Похищенный. Катриона (Романы) - страница 64

стр.

Алан начал растолковывать ему поручение к Джеймсу, но испольщик и слушать не пожелал.

- Моя все забудет,- визгливым голосом сказал он и объявил, что пойдет только с письмом, а если письма не будет, то он-де умывает руки.

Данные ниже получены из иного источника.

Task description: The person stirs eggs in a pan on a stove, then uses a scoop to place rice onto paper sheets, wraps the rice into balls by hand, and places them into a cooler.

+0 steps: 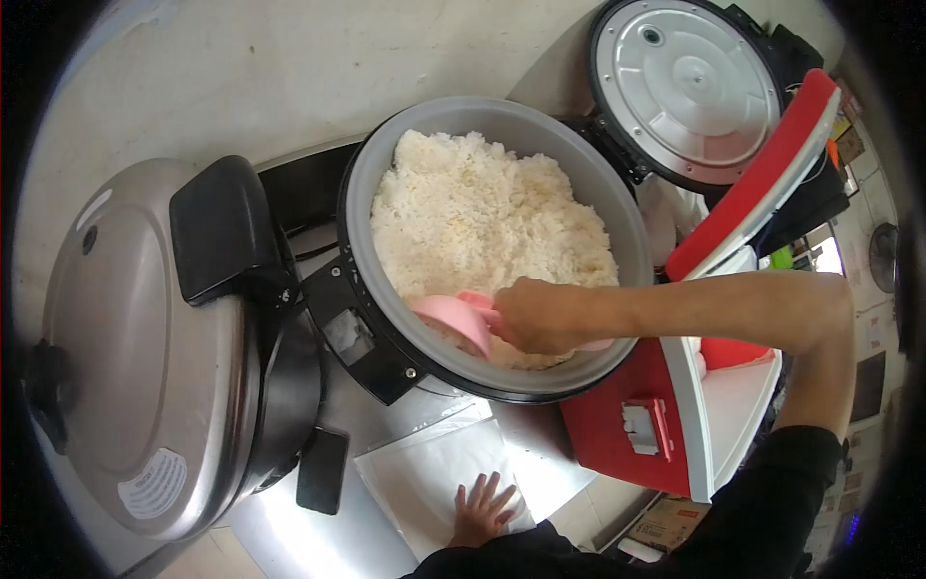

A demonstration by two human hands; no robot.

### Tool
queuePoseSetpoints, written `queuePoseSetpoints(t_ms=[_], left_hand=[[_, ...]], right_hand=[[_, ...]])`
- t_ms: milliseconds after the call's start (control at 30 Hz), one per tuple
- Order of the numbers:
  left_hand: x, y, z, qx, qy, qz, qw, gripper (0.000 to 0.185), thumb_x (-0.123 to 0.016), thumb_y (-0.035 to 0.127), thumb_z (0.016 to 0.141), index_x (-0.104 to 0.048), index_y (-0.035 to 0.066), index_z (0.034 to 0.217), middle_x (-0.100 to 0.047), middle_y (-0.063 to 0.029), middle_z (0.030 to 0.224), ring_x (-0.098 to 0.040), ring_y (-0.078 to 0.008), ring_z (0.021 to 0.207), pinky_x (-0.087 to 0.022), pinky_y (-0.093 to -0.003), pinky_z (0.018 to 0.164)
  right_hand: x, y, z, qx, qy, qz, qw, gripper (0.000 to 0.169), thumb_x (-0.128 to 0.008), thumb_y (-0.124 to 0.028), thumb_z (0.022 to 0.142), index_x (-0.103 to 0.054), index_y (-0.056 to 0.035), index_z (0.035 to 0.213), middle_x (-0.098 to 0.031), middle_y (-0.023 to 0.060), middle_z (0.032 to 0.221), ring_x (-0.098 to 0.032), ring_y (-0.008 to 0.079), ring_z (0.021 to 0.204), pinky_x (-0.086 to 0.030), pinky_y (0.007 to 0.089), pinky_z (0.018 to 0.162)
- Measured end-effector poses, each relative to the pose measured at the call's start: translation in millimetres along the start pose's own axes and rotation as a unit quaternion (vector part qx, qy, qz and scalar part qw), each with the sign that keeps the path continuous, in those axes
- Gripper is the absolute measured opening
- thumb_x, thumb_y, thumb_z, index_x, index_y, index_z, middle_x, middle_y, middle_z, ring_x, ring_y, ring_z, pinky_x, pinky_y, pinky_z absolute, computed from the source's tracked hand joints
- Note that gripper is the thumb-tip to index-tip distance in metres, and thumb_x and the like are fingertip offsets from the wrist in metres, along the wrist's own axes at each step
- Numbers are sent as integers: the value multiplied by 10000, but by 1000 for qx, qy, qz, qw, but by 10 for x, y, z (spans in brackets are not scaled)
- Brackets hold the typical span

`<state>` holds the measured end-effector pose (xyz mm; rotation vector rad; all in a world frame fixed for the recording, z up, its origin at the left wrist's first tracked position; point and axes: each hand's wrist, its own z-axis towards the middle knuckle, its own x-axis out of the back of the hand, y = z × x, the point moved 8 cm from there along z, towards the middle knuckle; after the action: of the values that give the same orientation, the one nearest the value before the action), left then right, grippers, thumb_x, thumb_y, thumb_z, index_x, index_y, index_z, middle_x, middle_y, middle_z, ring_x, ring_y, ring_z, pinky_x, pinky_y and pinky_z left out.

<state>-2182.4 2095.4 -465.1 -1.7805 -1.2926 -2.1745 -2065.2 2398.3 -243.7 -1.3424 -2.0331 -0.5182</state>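
A large open rice cooker pot (622,210) holds a heap of cooked white rice (485,210). My right hand (542,315) reaches in over its near side, closed on the handle of a pink plastic scoop (456,318). The bowl of the scoop is down at the pot's lower left wall, by the rice. Below the pot, my left hand (483,509) lies with fingers spread on a stack of white sheets (427,478), apparently in clear plastic, on the metal table (311,535).
At the left stands a second rice cooker (137,333) with its lid closed. The raised round metal lid (694,79) of the open cooker is at the upper right. A red and white cooler box (622,427) with its lid up stands at the right, under my right forearm.
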Motion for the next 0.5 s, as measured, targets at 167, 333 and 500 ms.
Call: queuePoseSetpoints(t_ms=[167,333,500], left_hand=[[-74,-16,47,-6,-33,-13,999,499,-480,499,816,-435,310,1276,-378,-65,1360,-372,-265,1216,-259,-582,924],[-67,0,83,-3,-32,2,999,507,-501,500,802,-439,317,1270,-381,-60,1354,-370,-266,1214,-306,-583,893],[-64,10,86,-6,-37,6,999,509,-507,502,798,-441,315,1267,-379,-54,1358,-364,-258,1221,-276,-569,921]], right_hand=[[18,327,-359,-55,-71,358,929,305,-401,-231,920,-515,23,796,-570,206,654,-597,313,612,-470,397,536],[538,223,-518,-63,364,-148,918,105,-467,-64,818,-430,28,853,-579,162,625,-609,300,594,-466,383,479],[392,313,-394,-130,286,-28,949,130,-483,-51,779,-454,48,859,-575,193,627,-603,330,599,-478,395,531]])
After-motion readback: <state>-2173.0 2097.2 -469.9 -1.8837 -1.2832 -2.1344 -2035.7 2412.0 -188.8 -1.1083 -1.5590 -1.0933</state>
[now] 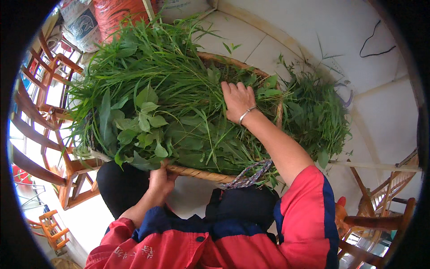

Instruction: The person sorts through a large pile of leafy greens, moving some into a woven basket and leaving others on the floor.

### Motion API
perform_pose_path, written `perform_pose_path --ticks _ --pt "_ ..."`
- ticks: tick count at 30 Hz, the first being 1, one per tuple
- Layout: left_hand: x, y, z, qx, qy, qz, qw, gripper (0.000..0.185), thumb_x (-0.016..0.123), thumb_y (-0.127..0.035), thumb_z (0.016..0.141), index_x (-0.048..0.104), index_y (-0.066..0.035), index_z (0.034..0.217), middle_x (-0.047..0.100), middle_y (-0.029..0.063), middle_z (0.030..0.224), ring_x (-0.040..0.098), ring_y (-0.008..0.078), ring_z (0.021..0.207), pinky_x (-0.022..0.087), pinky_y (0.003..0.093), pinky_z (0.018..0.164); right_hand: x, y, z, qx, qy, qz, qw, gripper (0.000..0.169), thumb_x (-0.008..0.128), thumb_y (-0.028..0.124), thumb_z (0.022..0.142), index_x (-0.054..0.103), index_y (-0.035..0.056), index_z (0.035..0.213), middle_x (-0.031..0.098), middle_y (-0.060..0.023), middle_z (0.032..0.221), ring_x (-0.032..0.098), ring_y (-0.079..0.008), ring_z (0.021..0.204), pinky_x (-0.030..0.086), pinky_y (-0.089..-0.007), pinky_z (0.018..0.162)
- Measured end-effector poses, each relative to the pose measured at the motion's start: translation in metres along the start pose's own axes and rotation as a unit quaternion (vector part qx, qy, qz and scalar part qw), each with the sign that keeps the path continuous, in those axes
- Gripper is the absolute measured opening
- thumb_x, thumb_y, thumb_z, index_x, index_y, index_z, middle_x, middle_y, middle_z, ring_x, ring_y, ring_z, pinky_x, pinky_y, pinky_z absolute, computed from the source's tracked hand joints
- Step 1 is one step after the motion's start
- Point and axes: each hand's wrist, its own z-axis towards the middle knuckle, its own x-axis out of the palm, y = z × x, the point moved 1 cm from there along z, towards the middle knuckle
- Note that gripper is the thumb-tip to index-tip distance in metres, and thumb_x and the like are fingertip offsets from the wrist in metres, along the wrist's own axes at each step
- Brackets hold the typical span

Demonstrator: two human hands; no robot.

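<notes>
A woven basket, its rim [198, 172] showing along the near side, is heaped with cut grass and leafy greens [161, 84]. My left hand [160, 181] grips the near rim, with the thumb up by the leaves and the other fingers partly hidden. Over the right part of the basket, my right hand [239, 101] presses bent fingers into the greens. Its fingertips are out of sight, so a hold on the stems cannot be made out. A braided multicoloured rope [247, 176] loops over the near rim, right of my left hand.
Another pile of greens [315, 114] lies on the tiled floor [373, 111] to the right. Wooden chairs [50, 117] stand at left, and more wooden furniture [373, 222] at lower right. Filled sacks [114, 16] are at the back left. A dark cord [378, 54] lies at upper right.
</notes>
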Motion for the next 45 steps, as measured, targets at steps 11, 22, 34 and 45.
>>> perform_pose_path --ticks 11,22,34,45 --pt "-0.008 -0.001 0.015 0.023 0.036 0.028 0.999 0.032 0.051 -0.02 0.086 0.048 -0.003 0.114 0.053 0.0112 0.112 0.053 0.028 0.102 0.045 0.0454 0.087 -0.108 -0.015 -0.013 -0.076 -0.182 -0.08 0.977 0.063 0.075 0.024 0.058 0.048 0.0065 0.112 0.059 -0.0058 0.094 0.052 -0.0229 0.091 0.04 -0.0383 0.072" --pt "-0.001 -0.005 0.005 0.014 0.018 0.02 1.0 0.031 0.06 -0.013 0.078 0.049 -0.013 0.107 0.053 0.0016 0.099 0.053 0.0184 0.088 0.049 0.0344 0.071 -0.185 -0.119 -0.004 0.126 -0.29 -0.032 0.948 0.062 0.068 0.029 0.065 0.05 0.0138 0.122 0.062 -0.017 0.089 0.059 -0.0338 0.084 0.048 -0.0418 0.074" --pt "-0.006 0.001 0.008 0.054 0.073 0.011 0.996 0.032 0.059 -0.022 0.084 0.051 -0.008 0.111 0.055 0.0061 0.11 0.054 0.0226 0.1 0.047 0.0388 0.084 -0.101 -0.264 -0.008 0.361 -0.235 0.048 0.901 0.054 0.068 0.034 0.061 0.057 0.0003 0.101 0.064 -0.0175 0.085 0.061 -0.0336 0.081 0.048 -0.0419 0.075" --pt "-0.003 0.002 -0.003 0.037 0.053 -0.002 0.998 0.034 0.058 -0.025 0.085 0.05 -0.009 0.114 0.055 0.0048 0.111 0.052 0.0216 0.102 0.044 0.0365 0.087 0.117 -0.278 0.009 0.522 -0.063 0.259 0.81 0.05 0.072 0.038 0.065 0.059 -0.0053 0.088 0.061 -0.0193 0.092 0.06 -0.0308 0.084 0.047 -0.0441 0.069"
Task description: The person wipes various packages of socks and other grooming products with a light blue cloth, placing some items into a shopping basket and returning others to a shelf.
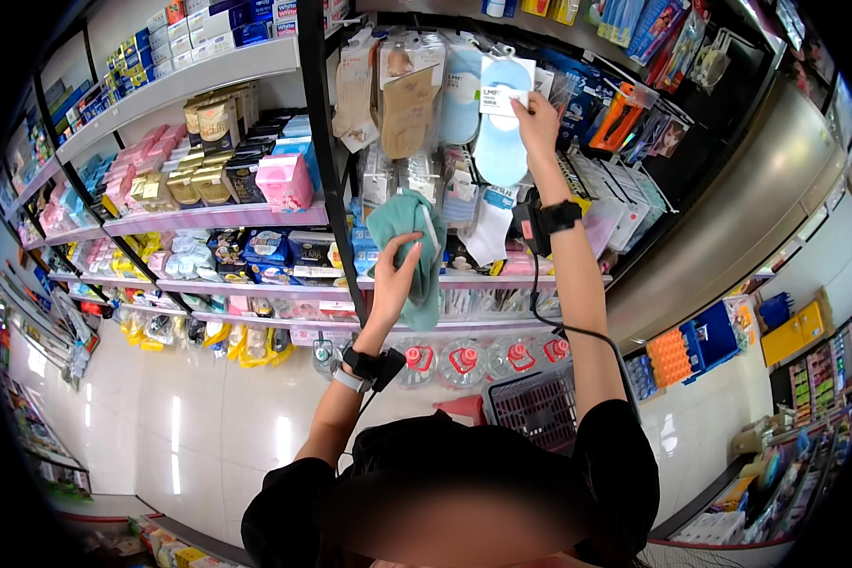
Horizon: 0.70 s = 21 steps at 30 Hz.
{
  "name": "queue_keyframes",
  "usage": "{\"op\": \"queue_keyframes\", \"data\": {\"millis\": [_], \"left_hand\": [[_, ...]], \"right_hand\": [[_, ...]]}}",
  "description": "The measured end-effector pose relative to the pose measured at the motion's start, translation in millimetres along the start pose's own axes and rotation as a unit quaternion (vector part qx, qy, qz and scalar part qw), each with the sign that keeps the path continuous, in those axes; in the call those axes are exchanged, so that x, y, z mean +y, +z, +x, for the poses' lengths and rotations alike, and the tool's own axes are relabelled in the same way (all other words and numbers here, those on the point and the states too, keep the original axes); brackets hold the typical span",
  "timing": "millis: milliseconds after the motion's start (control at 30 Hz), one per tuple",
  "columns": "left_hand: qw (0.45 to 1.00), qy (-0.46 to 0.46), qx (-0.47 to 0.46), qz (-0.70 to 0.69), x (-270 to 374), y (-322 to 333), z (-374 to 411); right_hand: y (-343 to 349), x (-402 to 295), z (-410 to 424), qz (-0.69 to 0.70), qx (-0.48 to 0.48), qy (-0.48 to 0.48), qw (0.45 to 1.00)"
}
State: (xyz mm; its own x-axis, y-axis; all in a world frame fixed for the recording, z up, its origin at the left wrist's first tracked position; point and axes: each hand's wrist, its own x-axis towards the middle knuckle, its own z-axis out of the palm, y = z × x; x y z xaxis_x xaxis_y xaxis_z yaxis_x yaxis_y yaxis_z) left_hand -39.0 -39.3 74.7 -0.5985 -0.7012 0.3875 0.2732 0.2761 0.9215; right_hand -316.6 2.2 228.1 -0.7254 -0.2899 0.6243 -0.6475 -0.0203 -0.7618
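Observation:
My left hand (396, 273) holds a folded green cloth (419, 291), which hangs down in front of the lower shelves. My right hand (539, 128) is raised to the hanging goods, its fingers at the edge of the white card on a pack of light blue socks (504, 153). That pack hangs by a hook at its top. Left of it hang another light blue pack (461, 99), tan socks (406, 113) and beige socks (355, 92). Below them are more hanging packs, and a white paper or pack (490, 231) is beneath the blue socks.
Boxed and bagged goods fill the shelves (213, 216) at left. Large water bottles with red handles (461, 362) stand on the floor below, beside a grey plastic basket (532, 405). A rounded metallic column (738, 206) rises at right. A black cable (582, 330) runs from my right wrist.

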Motion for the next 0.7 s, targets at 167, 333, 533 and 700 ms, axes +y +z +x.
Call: {"op": "queue_keyframes", "data": {"millis": [167, 333, 533, 700], "left_hand": [[0.998, -0.041, -0.015, -0.039, 4.8, -8.5, -14.4], [0.999, -0.044, -0.008, -0.017, 0.0, -23.0, -23.5], [0.997, -0.079, -0.006, -0.019, -5.5, -29.0, -29.7], [0.992, -0.115, -0.038, -0.018, -15.5, -29.8, -34.7]], "right_hand": [[27.7, 18.1, 34.1, 0.067, -0.061, 0.003, 0.996], [45.1, 28.8, 39.2, 0.123, -0.095, 0.032, 0.987], [54.7, 37.9, 40.2, 0.124, -0.109, 0.05, 0.985], [66.2, 40.5, 43.2, 0.066, -0.109, 0.066, 0.99]]}}
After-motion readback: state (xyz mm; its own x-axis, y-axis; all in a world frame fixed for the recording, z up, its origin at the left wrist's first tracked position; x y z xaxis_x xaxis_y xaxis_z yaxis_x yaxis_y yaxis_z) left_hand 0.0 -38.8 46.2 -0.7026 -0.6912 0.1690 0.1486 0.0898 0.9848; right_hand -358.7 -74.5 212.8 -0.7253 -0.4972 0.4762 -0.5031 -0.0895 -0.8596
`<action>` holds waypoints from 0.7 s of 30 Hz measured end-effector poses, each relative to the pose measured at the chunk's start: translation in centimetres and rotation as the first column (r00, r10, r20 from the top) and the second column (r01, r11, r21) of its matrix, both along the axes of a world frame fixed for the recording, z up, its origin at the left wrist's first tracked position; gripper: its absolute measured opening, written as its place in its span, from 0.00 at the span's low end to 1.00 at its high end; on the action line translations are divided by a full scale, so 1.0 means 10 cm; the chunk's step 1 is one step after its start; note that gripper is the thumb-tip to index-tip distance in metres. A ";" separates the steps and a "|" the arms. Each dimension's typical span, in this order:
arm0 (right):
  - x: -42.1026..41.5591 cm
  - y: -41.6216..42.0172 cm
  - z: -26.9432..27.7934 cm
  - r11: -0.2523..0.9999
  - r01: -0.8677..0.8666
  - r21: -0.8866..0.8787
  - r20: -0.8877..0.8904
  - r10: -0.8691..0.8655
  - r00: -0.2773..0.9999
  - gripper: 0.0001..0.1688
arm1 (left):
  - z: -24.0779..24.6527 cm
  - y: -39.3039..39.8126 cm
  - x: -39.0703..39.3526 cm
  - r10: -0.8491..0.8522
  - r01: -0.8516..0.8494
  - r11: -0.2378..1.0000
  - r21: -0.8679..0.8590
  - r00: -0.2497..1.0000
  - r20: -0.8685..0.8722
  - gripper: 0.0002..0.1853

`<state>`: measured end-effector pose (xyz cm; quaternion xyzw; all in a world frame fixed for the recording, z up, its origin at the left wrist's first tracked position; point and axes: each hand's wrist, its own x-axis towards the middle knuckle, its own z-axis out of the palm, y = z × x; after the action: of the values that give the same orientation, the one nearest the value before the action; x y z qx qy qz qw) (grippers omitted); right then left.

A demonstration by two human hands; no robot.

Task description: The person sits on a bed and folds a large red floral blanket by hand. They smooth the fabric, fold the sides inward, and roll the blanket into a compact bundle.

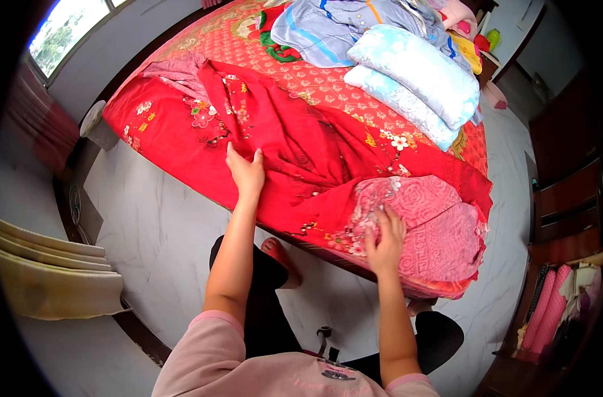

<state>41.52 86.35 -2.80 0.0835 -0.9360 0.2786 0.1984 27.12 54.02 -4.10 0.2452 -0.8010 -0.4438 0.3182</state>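
A red floral bed sheet [281, 134] lies rumpled along the near side of the bed, with folds running across its middle. Its paler pink underside [430, 238] is turned up at the near right corner. My left hand [246, 171] is at the sheet's near edge, fingers apart, thumb raised. My right hand [387, 243] rests spread on the border between the red face and the pink underside. Neither hand appears to grip the cloth. Another turned-up pink patch [180, 74] shows at the far left.
Two light blue pillows [415, 74] are stacked on the red patterned mattress cover [301, 79], beside a grey-blue quilt [321, 30]. A bin [99, 126] stands by the bed's left end. An open wardrobe shelf [554, 302] with cloth is at right; yellow cloth [58, 278] hangs at left.
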 end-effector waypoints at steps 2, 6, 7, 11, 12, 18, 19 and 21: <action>-0.02 0.00 -0.01 0.998 0.004 -0.057 -0.034 -0.006 0.999 0.23 | -0.27 -0.33 -0.12 -0.146 0.155 0.962 0.224 0.988 -0.057 0.32; 0.00 0.07 -0.09 0.996 0.046 -0.073 -0.082 -0.052 0.995 0.19 | 0.28 -0.39 0.04 -0.148 0.302 0.921 0.244 0.854 -0.498 0.25; 0.01 0.08 -0.10 0.995 0.053 -0.082 -0.095 -0.061 0.994 0.18 | 0.46 -0.40 0.14 -0.118 0.274 0.947 0.170 0.783 -0.611 0.25; 0.03 0.08 -0.11 0.987 0.113 -0.112 -0.089 -0.124 0.988 0.15 | 0.59 -0.67 0.49 -0.195 0.362 0.898 0.250 0.837 -0.511 0.20; 0.02 0.03 -0.11 0.986 0.125 -0.112 -0.084 -0.135 0.987 0.16 | 0.50 -0.80 0.54 -0.261 0.365 0.902 0.231 0.887 -0.381 0.17; 0.08 -0.30 -0.19 0.913 0.350 -0.210 -0.071 -0.371 0.926 0.19 | 0.39 -0.96 0.66 -0.470 0.471 0.841 0.265 0.880 -0.070 0.13; 0.08 -0.47 -0.18 0.876 0.397 -0.275 -0.066 -0.429 0.901 0.20 | 0.46 -0.98 0.68 -0.497 0.500 0.818 0.284 0.863 -0.086 0.12; 0.21 -0.99 -0.04 0.919 0.317 -0.233 -0.217 -0.367 0.905 0.24 | 0.61 -1.13 0.68 -0.532 0.539 0.780 0.318 0.838 -0.116 0.10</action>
<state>43.60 76.41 -3.23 -0.0669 -0.8711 0.3151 0.3708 33.93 42.68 1.96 0.0540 -0.7460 -0.6488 0.1398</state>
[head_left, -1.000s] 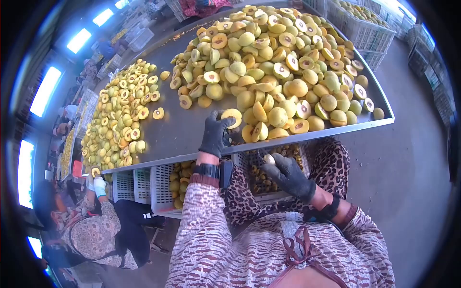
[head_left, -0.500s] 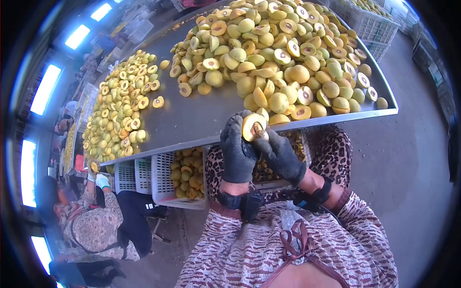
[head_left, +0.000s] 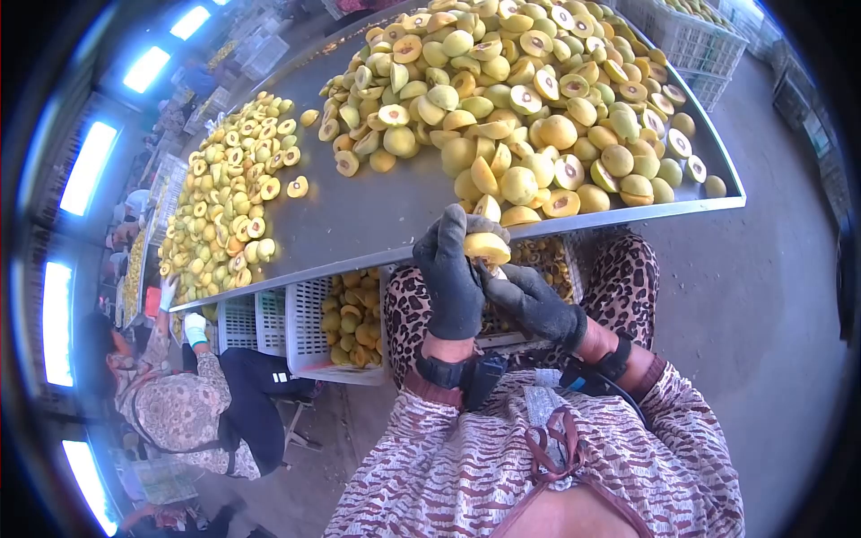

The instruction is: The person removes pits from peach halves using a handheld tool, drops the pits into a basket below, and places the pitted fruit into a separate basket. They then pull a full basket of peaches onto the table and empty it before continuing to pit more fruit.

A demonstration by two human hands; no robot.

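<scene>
In the head view, my left hand (head_left: 454, 285), in a dark grey glove, grips a yellow peach half (head_left: 487, 247) just off the table's front edge. Its cut side is tipped down towards me. My right hand (head_left: 538, 307), gloved alike, is closed close below the fruit. Its fingertips meet at the underside of the half, where a small pale thing shows; I cannot make out what it is. Beyond my hands, a big heap of whole-looking and halved peaches (head_left: 558, 134) covers the right part of the metal table (head_left: 345, 211).
A second pile of peach halves (head_left: 215, 215) lies on the table's left part. Below the edge stand a white crate (head_left: 305, 327) with peaches and a container of brownish pieces (head_left: 552, 264) between my knees. A co-worker (head_left: 184, 408) in white gloves sits at left. Stacked crates (head_left: 686, 49) stand at back right.
The peach half has turned in my left hand: its cut face with the pit cavity showed before, and now mostly its outer side does. My right hand has moved slightly down. The co-worker's hands have separated.
</scene>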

Я подумал было, что Алан станет в тупик: мы не располагали в ущелье письменными принадлежностями. Но он оказался куда находчивее, чем я предполагал. После некоторых поисков он принес из леса перо лесного голубя, очинил его кинжалом, затем из пороха и воды изготовил нечто вроде чернил и, оторвав угол от своего французского патента, который носил в кармане как талисман, долженствующий уберечь его от виселицы, написал следующие строки:


Любезный родственнику пришли, пожалуйста, деньги с предъявителем сего письма в место, ему хорошо известное.

Любящий тебя кузен, А. С.


Записка была вручена испольщику, и тот, уверив нас в своей расторопности, поспешил удалиться.

Три дня прошло в ожидании, и вот наконец часов в пять пополудни из леса послышался свист. Алан откликнулся. Вскоре внизу у ручья показался испольщик и, как и прежде, остановился, отыскивая нас глазами. Вид у него был уже не такой угрюмый, как раньше; несомненно, он был доволен, что покончил со столь опасным и хлопотным поручением, свалившимся ему на голову.

Мы услышали новости: в Аппине хозяйничают красномундирники, находят оружие, произведены аресты. Джеймс и несколько его слуг заключены в Форт-Уильям-скую тюрьму по подозрению в соучастии. Ходили слухи, что Кэмпбелла убил Алан Брек. Объявления были развешаны, за поимку Алана и меня была обещана награда в сто фунтов.

Известия были ужасные, а письмо миссис Стюарт, доставленное нам испольщиком, лишь усугубляло тревогу. В нем она заклинала Алана не попадаться на глаза врагов, наказывала беречься, не то ни ему, ни Джеймсу не избежать смертного приговора. Деньги, посылаемые ею, она с трудом выпросила. Она молила небо, чтобы нам их хватило. К письму прилагалась афиша с описанием наших примет.

Мы глядели в нее с любопытством и с затаенным страхом. Точно так глядят на дуло неприятельского ружья, как бы желая убедиться в верности прицела. Об Алане было объявлено следующее: «…рост малый, лицо рябое, тридцати пяти лет от роду, носит шляпу с перьями, синий французский мундир с серебряными пуговицами и потускневшими галунами, красный камзол и черные плисовые штаны». Обо мне сообщалось: «…рослый, семнадцати лет от роду, носит потрепанную синюю куртку, старую горскую шапочку, синие штаны без чулок, нижнешотландские башмаки с продранными носками. Говорит на нижне-шотландском наречии. Бороды не имеет».

Алан остался удовлетворен столь лестным вниманием, оказанным его щегольскому наряду, лишь на слове «потускневшие» в глазах его мелькнула досада, и он принялся самым тщательным образом осматривать свои галуны. Что касается меня, то жалкий облик, в котором предстал я в афише, не сильно меня раздосадовал; я тоже был по-своему удовлетворен, ведь, коль скоро я сменил лохмотья на новое платье, мои приметы уже никак не могли меня выдать, даже напротив, они обеспечивали мне безопасность.

- Алан, вам нужно переменить платье,- заметил я.

- Что за вздор! - удивился он.- У меня нет другого мундира. Хорош бы я был, если б приехал во Францию в твоей шапчонке!

Эти слова навели меня на тягостные размышления. Расставшись с Аланом, облаченным в столь опасное одеяние, я мог бы, не боясь ареста, спокойно возвращаться домой. Даже если допустить, что меня арестуют, против меня наберется мало улик. Но если меня схватят с человеком, которого подозревают в убийстве, положение мое будет незавидно. Великодушия ради я не осмеливался высказать Алану эти мысли, тем сильнее тревожили они меня.

Сомнения овладели мной пуще прежнего, когда испольщик извлек из кошелька четыре золотые гинеи и кучу мелочи на полгинеи с лишком. Правда, это было больше, чем имел я сам, но ведь Алан с пятью гинеями держал путь во Францию, тогда как я со своими двумя только до Куинсферри, поэтому общество Алана было не только опасно для жизни, но и обременительно для моего кошелька.

Между тем у моего честного друга, очевидно, не было и подобия таких мыслей. Он искренне верил, что оказывает мне дружескую помощь и покровительство. Мне оставалось только втайне роптать и полагаться на волю случая.